▶ _What to do_:
Every line in the data below that has the word "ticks" should be returned.

Recorded data Block Start

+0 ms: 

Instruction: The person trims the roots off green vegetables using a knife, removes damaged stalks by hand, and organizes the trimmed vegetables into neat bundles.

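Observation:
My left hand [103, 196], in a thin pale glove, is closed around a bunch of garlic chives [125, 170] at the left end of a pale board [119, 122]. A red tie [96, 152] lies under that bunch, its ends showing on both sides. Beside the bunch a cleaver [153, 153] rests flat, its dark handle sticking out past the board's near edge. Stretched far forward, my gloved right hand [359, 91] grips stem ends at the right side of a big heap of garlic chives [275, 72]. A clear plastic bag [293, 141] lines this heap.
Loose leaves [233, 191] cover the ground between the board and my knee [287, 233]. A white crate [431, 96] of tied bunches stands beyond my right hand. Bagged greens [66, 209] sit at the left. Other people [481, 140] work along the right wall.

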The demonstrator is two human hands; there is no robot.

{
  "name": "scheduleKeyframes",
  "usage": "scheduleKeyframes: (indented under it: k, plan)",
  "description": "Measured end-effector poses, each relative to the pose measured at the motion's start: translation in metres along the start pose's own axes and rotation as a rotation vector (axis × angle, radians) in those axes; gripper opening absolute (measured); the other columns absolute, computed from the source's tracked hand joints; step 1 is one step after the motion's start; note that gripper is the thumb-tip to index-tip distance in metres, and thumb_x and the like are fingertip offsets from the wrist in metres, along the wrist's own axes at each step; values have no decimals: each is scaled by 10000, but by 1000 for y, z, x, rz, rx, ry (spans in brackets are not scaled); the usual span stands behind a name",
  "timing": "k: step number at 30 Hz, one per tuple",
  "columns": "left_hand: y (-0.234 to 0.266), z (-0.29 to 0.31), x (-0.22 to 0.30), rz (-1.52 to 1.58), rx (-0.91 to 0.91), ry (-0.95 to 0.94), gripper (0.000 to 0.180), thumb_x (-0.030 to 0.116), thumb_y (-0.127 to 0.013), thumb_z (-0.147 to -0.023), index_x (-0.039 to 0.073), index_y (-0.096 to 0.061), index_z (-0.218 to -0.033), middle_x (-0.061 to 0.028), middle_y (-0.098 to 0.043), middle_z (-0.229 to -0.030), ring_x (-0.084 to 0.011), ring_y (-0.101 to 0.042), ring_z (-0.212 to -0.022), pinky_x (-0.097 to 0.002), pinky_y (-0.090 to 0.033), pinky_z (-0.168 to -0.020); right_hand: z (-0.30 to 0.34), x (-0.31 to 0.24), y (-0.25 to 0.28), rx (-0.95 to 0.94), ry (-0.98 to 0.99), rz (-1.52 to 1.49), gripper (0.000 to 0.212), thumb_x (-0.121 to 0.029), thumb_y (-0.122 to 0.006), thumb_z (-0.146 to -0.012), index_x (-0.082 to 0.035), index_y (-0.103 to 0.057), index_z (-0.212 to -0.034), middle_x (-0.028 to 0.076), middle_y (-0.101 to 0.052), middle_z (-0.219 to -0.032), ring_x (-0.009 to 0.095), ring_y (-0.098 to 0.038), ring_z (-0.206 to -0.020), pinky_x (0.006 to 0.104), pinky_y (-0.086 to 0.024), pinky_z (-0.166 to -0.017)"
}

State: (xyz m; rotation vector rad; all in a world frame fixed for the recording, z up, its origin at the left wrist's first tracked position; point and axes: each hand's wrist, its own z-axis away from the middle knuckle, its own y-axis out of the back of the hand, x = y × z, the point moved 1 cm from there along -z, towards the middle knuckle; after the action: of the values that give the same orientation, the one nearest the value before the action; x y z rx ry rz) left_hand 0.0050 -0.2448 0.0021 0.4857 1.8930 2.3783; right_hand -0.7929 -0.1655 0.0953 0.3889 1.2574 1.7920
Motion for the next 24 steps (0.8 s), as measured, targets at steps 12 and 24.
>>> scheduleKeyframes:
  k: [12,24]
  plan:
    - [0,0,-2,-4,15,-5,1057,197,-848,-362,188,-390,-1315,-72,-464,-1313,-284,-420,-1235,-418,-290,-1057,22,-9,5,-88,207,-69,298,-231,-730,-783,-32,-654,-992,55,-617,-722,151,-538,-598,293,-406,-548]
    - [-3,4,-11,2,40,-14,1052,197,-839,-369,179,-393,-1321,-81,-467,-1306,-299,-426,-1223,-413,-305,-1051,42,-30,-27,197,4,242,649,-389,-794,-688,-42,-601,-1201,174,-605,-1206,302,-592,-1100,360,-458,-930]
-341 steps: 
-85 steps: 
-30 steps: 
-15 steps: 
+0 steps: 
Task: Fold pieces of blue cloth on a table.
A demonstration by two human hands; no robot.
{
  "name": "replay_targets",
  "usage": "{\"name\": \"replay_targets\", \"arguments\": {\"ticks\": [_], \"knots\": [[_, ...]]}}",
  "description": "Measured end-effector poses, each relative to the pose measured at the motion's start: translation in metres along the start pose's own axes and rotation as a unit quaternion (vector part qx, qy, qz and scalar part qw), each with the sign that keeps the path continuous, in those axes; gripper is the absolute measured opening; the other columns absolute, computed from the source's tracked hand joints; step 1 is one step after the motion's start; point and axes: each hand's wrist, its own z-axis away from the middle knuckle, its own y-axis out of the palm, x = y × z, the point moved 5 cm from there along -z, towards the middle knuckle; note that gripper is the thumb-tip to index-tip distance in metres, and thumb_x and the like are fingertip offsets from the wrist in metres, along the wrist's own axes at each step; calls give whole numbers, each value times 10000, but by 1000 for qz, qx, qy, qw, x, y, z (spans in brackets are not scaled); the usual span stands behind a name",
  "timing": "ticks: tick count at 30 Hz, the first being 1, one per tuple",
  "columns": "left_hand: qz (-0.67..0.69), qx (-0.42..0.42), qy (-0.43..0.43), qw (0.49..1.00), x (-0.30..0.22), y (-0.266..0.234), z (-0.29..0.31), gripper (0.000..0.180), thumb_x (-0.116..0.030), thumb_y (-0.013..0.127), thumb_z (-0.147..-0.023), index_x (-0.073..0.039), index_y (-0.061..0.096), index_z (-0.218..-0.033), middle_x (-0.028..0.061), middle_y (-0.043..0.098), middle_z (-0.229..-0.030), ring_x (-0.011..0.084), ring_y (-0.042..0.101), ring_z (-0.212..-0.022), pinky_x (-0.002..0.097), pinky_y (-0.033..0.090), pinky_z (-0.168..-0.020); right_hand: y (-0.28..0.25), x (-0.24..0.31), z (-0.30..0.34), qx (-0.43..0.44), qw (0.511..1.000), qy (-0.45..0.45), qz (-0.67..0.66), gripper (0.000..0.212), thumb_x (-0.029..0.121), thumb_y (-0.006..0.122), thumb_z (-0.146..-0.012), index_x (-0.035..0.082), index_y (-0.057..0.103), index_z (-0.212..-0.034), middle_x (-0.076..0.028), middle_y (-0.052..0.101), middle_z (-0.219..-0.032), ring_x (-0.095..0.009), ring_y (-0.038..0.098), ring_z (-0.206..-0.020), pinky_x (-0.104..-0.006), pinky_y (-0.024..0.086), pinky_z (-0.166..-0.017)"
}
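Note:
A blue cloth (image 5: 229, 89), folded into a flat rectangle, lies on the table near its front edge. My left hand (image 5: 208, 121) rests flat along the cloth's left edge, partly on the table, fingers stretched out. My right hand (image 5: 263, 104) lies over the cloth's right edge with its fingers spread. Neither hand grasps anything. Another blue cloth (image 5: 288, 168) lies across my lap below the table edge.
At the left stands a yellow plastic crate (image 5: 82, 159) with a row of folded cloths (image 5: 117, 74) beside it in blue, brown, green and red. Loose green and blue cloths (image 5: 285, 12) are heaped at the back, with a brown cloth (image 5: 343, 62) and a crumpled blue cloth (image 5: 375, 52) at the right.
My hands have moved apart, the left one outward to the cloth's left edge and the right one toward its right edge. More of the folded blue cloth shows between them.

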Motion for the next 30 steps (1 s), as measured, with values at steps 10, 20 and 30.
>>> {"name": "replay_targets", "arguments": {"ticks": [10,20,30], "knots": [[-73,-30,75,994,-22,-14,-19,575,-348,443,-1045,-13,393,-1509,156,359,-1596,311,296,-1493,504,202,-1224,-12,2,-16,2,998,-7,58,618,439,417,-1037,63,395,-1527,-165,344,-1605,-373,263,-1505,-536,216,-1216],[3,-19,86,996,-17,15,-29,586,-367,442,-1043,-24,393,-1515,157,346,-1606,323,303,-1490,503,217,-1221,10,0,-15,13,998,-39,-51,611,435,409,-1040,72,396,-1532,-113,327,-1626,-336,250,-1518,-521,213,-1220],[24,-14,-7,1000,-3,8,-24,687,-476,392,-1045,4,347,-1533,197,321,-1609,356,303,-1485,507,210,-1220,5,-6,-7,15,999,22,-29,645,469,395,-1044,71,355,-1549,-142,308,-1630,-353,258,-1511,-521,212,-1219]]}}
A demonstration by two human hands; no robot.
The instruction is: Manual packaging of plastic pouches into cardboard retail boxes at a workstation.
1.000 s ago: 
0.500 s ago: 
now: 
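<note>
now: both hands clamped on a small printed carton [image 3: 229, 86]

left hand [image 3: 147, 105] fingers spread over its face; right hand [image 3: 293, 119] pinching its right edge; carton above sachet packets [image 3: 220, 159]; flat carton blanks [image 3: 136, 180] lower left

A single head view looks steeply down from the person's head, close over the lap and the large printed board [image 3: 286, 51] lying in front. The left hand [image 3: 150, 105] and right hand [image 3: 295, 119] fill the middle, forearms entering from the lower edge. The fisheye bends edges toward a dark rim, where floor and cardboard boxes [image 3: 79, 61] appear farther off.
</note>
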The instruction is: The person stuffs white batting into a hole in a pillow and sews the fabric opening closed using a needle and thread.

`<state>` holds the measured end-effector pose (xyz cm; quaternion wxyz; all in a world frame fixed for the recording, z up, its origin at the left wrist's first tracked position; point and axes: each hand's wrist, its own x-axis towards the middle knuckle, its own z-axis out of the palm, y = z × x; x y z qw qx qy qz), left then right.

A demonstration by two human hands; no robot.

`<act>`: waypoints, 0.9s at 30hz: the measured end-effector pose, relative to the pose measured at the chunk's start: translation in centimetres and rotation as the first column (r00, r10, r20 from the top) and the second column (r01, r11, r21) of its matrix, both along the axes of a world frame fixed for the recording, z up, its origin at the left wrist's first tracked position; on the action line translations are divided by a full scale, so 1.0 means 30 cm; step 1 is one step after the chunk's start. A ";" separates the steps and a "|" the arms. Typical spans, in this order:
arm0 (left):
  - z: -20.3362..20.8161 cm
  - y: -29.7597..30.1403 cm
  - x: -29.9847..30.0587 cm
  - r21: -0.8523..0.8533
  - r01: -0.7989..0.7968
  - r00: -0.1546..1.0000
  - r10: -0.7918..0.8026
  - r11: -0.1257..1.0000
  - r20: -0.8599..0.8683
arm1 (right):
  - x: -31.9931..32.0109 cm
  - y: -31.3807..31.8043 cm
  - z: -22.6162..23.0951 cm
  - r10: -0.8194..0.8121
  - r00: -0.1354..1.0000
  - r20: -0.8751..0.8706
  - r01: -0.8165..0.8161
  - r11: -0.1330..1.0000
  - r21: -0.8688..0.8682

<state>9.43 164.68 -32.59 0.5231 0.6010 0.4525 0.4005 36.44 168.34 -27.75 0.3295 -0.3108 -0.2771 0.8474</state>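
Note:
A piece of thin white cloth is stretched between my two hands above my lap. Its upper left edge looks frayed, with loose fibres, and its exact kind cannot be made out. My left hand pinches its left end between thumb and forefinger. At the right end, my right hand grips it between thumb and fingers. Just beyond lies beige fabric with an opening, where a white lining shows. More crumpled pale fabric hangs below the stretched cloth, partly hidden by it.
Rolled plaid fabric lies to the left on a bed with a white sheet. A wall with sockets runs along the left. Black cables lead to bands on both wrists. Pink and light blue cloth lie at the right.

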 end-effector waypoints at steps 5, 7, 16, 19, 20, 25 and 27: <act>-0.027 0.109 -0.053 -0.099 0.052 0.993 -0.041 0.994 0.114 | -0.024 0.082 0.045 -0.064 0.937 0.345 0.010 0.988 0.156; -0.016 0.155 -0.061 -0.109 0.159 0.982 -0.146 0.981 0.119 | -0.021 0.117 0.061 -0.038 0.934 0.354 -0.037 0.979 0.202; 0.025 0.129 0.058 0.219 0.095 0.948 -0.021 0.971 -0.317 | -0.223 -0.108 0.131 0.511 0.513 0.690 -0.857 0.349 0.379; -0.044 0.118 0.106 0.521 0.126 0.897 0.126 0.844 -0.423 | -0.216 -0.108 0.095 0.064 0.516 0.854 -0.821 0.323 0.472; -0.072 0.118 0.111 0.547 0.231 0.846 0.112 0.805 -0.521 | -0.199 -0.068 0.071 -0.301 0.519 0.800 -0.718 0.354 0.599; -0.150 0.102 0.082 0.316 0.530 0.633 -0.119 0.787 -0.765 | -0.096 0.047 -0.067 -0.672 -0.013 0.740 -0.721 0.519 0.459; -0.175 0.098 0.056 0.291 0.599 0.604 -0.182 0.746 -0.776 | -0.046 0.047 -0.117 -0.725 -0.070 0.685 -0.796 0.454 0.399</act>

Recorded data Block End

▶ _Task result_:
  "usage": "{\"name\": \"replay_targets\", \"arguments\": {\"ticks\": [_], \"knots\": [[_, ...]]}}",
  "timing": "ticks: tick count at 30 Hz, the first being 1, one per tuple",
>>> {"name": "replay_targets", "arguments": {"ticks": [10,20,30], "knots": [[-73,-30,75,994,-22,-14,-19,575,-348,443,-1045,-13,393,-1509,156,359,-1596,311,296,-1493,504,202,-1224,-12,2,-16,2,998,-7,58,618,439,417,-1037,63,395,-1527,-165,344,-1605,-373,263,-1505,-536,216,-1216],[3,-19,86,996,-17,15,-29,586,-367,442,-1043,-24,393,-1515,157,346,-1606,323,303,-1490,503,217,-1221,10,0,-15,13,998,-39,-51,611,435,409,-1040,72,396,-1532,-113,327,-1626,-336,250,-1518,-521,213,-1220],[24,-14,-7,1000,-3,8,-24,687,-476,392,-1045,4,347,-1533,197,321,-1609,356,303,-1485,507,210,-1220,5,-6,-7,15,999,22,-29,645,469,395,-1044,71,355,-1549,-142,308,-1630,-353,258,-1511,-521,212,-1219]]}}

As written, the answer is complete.